§ **WORK ITEM**:
From the first line to the last, transcribe the data exactly and skip the pictures.

§ **SOURCE MATERIAL**:
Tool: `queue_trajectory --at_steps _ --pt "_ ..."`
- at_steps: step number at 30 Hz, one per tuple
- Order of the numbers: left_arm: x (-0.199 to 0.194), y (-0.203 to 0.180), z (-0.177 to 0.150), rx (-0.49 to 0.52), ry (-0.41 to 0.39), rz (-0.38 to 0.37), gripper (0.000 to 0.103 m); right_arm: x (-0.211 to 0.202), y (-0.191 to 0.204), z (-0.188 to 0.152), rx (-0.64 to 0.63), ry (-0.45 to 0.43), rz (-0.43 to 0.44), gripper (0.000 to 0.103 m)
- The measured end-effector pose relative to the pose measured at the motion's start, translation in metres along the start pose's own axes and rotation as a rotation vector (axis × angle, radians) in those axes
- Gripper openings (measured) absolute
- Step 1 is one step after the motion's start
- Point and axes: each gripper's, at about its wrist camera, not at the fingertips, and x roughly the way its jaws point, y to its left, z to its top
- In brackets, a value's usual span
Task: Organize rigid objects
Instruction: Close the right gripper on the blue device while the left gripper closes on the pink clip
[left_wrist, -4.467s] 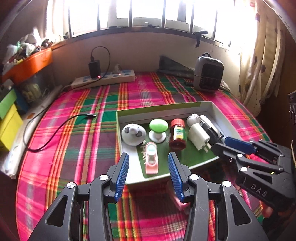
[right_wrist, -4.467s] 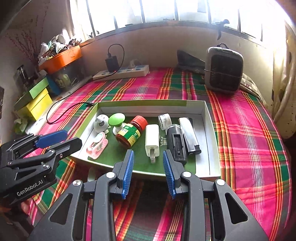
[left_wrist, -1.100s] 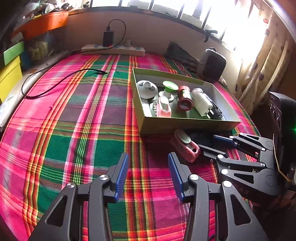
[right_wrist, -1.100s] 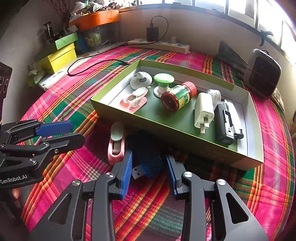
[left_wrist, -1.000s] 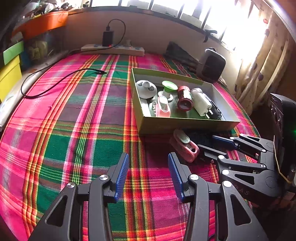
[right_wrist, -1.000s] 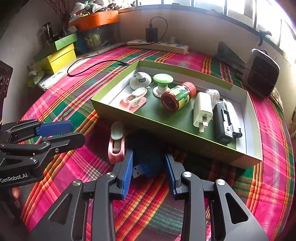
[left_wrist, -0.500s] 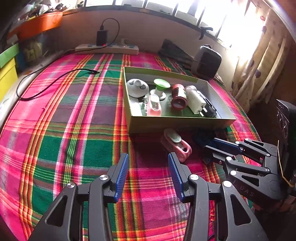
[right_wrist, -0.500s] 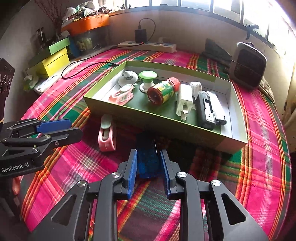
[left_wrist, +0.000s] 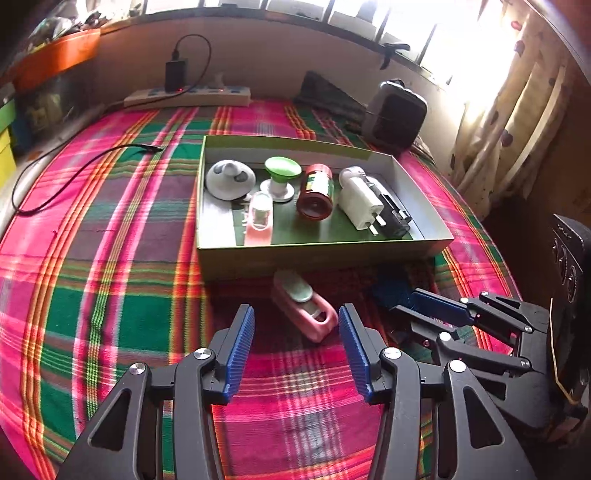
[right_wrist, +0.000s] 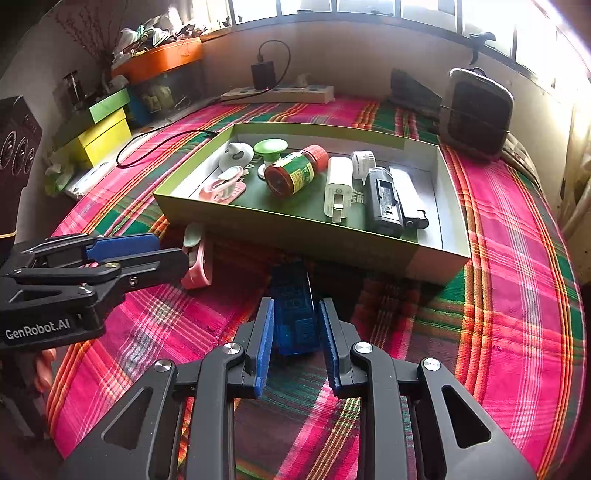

§ **RESULT FOR THIS TASK**:
Tool: `queue_trajectory --at_steps _ --pt "_ ..."`
- at_steps: step number at 30 Hz, one per tuple
- Order of the numbers: left_arm: x (-0.199 to 0.194), y (-0.203 to 0.180), z (-0.177 to 0.150), rx (-0.49 to 0.52), ry (-0.41 to 0.39), rz (-0.38 to 0.37), gripper (0.000 to 0.103 m); right_arm: x (-0.211 to 0.202), y (-0.191 to 0.204), z (-0.188 to 0.152), rx (-0.64 to 0.63), ry (-0.45 to 0.43), rz (-0.43 to 0.44), gripper (0.000 to 0.103 m)
- The measured end-effector pose relative to the pose measured at the motion's start, translation in metres along the start pose's own axes and rotation as a rotation vector (axis × angle, radians) in those axes
- Gripper openings (measured) absolute
- Step 1 is one step after the motion's start
- Point and axes: each gripper's, at about its wrist camera, not at the fingertips, and x roughly the way its jaws point, y to its left, z to its top
- In brackets, a value's usual span
Task: Organize rigid objects
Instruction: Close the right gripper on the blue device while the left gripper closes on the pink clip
[left_wrist, -4.467s] 
[right_wrist, -4.467s] 
[left_wrist, -1.100s] 
[right_wrist, -1.100s] 
[left_wrist, -1.000s] 
[right_wrist, -1.000s] 
[left_wrist, -0.500s] 
[right_wrist, -0.500s] 
[left_wrist, +0.000s] 
[right_wrist, +0.000s] 

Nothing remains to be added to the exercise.